In this example, I want to show how to conduct model comparisons for nested multilevel models. Here I have a previous data set that I used in an earlier blog post: http://rpubs.com/mhanauer/305300
setwd("~/Desktop")
dat = read.csv("SkillsDataSet.csv", header = TRUE)
dat = dat[c("id", "school", "sex", "like")]
dat = as.data.frame(apply(dat, 2, function(x){ifelse(x == "f", 1, ifelse(x == "m", 0, ifelse(x == 19.1, NA, x)))}))
dat = as.data.frame(na.omit(dat))
dat = write.csv(dat, "dat.csv",row.names = FALSE)
dat = read.csv("dat.csv", header = TRUE)
dat = as.data.frame(dat[-c(1:3),])
dat$id = 1:length(dat$like)
dat$school = rep(1:30, each = 46)
head(dat)
## id school sex like
## 4 1 1 1 2
## 5 2 1 1 5
## 6 3 1 1 6
## 7 4 1 1 3
## 8 5 1 1 7
## 9 6 1 0 6
I am going to create two models. First a null or empty model that contains the average or intercept values for the dependent variable like. Then I add the covariate sex to the example, and then have sex have a random slope. When running model comparisons, we need to use maximum likelihood and not the default restricted maximum likelihood (REML), because the degrees of freedom are calculated differently for REML for models with different numbers of parameters. Finally, I will compare all three models using the anova function in the car package.
library(nlme)
library(car)
model1 = lme(fixed = like ~ 1, random = ~1 | school, data = dat, method = "ML")

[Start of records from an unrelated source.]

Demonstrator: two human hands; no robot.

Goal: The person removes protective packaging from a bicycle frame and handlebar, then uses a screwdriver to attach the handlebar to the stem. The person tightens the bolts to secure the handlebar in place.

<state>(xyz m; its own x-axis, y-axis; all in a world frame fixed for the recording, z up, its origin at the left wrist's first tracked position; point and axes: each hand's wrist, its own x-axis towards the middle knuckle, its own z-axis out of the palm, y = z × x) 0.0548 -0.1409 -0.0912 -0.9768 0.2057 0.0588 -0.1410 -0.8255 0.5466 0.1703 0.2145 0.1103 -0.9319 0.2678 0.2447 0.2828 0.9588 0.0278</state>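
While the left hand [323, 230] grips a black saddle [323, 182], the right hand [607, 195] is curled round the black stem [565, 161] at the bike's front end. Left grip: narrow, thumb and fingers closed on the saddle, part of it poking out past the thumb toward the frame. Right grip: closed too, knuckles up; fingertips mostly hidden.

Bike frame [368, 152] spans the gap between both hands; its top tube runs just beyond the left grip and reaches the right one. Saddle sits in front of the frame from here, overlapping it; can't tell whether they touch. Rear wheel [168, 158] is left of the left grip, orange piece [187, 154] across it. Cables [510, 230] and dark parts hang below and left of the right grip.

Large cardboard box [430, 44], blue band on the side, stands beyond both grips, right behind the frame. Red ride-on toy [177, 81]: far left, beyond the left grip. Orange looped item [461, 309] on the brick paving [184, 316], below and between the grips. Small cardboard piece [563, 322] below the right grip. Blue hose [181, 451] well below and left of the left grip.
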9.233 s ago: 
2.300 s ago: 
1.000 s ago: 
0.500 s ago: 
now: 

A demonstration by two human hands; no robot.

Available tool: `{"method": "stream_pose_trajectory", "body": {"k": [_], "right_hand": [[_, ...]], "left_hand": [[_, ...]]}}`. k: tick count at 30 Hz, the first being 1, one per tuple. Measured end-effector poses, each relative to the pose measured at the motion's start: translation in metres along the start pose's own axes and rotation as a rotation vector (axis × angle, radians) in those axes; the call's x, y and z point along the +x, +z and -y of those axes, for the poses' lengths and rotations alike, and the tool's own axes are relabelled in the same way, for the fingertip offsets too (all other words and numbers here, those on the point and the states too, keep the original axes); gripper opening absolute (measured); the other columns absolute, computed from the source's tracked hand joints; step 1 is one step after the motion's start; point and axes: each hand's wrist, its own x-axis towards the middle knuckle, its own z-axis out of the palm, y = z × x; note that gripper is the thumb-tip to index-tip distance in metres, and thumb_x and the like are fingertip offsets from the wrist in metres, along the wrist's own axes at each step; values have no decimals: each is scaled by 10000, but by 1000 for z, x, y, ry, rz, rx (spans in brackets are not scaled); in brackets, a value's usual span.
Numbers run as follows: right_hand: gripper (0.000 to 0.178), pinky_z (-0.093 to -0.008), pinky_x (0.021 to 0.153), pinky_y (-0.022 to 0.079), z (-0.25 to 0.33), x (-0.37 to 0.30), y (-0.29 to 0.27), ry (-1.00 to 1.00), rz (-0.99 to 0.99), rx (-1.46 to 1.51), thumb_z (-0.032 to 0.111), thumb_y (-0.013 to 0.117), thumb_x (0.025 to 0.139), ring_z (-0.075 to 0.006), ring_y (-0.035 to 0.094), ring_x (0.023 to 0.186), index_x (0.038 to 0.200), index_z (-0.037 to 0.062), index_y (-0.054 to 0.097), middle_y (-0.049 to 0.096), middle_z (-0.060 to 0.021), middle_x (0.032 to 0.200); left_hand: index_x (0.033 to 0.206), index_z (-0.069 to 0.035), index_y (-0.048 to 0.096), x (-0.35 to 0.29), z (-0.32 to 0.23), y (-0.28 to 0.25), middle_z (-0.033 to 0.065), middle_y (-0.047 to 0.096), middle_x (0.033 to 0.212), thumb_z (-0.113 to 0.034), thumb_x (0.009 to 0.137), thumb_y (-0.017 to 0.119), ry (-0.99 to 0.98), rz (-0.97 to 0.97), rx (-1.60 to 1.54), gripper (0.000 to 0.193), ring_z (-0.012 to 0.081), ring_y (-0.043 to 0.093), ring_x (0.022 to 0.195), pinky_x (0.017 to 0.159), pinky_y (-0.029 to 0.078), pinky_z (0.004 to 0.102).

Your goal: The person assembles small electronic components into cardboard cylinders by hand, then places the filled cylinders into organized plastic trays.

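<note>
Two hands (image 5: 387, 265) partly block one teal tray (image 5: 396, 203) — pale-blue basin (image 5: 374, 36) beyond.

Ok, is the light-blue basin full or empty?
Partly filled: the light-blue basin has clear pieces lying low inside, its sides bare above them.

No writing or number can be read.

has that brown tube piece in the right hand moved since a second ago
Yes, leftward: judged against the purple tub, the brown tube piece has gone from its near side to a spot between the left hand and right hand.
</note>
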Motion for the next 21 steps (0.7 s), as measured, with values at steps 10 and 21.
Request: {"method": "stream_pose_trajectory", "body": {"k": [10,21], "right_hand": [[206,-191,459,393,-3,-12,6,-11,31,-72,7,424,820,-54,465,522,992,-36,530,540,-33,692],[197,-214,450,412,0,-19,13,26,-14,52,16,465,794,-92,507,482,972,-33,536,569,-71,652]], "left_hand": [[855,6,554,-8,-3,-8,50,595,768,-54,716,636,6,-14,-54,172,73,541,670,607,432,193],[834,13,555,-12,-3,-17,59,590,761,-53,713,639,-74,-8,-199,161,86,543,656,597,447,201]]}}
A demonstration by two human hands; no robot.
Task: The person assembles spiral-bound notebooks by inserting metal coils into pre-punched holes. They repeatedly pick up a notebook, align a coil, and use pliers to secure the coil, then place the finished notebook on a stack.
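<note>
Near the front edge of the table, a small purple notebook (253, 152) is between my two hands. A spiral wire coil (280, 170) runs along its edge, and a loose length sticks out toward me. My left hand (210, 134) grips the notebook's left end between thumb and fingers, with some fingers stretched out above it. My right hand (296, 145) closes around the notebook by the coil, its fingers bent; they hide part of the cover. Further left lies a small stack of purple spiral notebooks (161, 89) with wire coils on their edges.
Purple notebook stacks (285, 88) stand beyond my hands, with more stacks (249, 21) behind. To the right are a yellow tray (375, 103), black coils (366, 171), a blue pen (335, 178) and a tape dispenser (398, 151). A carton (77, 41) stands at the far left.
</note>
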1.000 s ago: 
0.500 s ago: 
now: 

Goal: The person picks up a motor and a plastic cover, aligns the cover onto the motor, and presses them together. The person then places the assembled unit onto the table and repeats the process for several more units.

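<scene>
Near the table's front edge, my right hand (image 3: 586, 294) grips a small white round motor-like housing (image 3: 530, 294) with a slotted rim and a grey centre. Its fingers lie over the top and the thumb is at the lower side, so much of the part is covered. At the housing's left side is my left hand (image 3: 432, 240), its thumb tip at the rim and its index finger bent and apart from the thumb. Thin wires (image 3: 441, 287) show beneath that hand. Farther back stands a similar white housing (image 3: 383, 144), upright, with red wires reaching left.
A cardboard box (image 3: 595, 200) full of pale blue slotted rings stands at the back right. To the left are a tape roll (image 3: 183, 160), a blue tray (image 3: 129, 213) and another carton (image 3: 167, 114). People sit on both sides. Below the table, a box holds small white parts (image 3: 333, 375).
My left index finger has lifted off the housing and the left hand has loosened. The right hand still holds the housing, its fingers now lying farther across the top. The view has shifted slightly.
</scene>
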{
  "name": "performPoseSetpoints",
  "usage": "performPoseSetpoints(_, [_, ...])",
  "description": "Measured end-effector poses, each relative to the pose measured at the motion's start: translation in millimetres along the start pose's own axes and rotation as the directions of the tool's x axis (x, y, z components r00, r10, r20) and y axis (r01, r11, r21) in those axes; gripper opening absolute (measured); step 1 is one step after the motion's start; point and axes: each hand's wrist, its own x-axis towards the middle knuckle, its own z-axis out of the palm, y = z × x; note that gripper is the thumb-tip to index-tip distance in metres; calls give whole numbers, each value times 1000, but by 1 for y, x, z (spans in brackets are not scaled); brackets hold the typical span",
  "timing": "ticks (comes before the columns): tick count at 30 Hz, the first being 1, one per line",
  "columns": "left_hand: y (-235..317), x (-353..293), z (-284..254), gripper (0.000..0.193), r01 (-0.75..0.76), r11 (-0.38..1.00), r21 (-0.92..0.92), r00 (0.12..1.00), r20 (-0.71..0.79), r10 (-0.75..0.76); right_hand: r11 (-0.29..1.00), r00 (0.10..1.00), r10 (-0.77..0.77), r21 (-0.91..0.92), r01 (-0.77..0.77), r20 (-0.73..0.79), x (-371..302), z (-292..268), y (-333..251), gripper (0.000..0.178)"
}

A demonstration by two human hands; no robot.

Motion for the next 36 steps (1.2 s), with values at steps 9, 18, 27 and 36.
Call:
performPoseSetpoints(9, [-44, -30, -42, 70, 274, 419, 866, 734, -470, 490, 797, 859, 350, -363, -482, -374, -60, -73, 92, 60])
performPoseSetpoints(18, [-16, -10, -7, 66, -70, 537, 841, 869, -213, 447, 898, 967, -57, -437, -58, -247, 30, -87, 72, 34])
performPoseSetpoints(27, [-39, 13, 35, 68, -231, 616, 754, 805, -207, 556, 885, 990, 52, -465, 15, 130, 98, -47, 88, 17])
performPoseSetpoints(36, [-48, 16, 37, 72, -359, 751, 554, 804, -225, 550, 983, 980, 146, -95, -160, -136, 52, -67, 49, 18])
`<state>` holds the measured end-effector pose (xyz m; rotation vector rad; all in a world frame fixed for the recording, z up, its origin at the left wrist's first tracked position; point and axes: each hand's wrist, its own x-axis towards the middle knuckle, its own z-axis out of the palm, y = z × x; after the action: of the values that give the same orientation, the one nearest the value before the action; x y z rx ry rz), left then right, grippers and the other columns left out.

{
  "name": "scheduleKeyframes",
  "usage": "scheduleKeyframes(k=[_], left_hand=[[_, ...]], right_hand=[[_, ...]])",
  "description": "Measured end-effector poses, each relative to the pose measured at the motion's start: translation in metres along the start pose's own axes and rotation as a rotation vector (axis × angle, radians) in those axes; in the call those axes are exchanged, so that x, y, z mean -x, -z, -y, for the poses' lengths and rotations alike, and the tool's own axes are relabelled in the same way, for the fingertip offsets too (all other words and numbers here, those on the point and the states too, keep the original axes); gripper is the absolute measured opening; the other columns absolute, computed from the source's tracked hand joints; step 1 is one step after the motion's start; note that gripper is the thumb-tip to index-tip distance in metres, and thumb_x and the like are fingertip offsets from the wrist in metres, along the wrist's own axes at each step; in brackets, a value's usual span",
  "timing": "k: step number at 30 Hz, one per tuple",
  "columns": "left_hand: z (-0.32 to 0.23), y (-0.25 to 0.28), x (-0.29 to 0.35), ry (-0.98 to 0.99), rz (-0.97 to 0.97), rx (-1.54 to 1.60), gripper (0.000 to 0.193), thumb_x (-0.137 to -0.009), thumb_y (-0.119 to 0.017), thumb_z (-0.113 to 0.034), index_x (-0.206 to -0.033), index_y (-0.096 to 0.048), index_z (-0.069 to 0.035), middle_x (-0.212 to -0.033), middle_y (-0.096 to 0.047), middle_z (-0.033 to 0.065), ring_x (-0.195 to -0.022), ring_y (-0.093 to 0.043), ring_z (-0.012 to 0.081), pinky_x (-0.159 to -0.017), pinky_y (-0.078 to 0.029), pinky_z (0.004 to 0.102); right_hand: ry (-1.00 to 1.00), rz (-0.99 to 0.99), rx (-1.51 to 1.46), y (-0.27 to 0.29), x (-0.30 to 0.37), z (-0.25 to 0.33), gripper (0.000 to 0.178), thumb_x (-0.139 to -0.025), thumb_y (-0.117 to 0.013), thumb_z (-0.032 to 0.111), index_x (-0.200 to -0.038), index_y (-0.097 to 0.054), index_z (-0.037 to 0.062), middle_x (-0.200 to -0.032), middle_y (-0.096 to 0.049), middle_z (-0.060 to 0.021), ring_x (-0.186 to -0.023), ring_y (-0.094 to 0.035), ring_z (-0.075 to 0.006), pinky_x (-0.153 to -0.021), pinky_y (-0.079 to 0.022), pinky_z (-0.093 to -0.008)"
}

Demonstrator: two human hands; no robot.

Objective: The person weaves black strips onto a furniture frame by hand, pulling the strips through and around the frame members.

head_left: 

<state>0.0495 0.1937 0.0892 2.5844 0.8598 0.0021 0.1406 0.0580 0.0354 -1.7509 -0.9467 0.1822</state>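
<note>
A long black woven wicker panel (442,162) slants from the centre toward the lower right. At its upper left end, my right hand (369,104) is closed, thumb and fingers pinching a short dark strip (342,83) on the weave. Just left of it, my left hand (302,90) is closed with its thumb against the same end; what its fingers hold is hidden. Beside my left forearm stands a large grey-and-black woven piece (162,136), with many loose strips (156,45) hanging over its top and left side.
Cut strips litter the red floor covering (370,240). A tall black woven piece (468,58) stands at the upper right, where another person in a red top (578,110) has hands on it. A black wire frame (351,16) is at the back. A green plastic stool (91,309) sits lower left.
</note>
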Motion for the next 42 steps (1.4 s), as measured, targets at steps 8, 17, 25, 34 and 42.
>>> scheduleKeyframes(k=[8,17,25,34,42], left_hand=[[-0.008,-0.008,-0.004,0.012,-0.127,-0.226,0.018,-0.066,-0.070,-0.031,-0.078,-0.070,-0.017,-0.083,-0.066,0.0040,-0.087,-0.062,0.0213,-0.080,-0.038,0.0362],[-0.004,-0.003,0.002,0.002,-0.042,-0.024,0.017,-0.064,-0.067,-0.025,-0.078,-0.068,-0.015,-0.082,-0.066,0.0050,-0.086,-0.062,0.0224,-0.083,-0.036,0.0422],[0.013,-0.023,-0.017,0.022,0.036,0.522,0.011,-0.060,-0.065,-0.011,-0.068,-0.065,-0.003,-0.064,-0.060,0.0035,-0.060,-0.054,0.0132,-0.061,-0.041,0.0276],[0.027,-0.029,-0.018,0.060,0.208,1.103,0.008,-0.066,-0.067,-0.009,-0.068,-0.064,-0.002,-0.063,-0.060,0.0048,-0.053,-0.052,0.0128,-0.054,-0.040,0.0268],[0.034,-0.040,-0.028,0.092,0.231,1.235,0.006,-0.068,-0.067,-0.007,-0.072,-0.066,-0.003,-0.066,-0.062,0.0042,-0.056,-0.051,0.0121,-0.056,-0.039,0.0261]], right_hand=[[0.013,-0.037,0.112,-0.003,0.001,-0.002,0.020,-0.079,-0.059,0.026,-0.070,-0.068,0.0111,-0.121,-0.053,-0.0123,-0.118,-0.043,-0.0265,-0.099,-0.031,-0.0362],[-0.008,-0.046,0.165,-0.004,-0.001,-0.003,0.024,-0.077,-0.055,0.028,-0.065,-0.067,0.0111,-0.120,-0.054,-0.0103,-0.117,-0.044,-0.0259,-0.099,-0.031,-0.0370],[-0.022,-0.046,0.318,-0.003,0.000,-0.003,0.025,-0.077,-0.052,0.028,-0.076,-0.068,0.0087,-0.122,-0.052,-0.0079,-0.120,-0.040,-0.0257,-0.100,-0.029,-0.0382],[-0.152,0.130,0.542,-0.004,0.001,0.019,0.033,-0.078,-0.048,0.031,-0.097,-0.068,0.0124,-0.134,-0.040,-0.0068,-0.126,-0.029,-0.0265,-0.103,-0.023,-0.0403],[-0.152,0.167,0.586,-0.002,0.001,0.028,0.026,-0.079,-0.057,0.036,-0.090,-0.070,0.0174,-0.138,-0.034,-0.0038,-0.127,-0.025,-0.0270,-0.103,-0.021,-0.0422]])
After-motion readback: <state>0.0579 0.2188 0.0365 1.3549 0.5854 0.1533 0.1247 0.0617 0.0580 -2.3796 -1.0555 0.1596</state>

model2 = lme(fixed = like ~ sex, random = ~1 | school, data = dat, method = "ML")
model3 = lme(fixed = like ~ sex, random = ~sex | school, data = dat, method = "ML")
anova(model1, model2, model3)
## Model df AIC BIC logLik Test L.Ratio p-value
## model1 1 3 5583.230 5598.919 -2788.615
## model2 2 4 5582.317 5603.236 -2787.158 1 vs 2 2.913034 0.0879
## model3 3 6 5581.939 5613.318 -2784.970 2 vs 3 4.377635 0.1120
Overall, there does not appear to be a better fit by adding an additional covariate or a random slopes component for that covariate.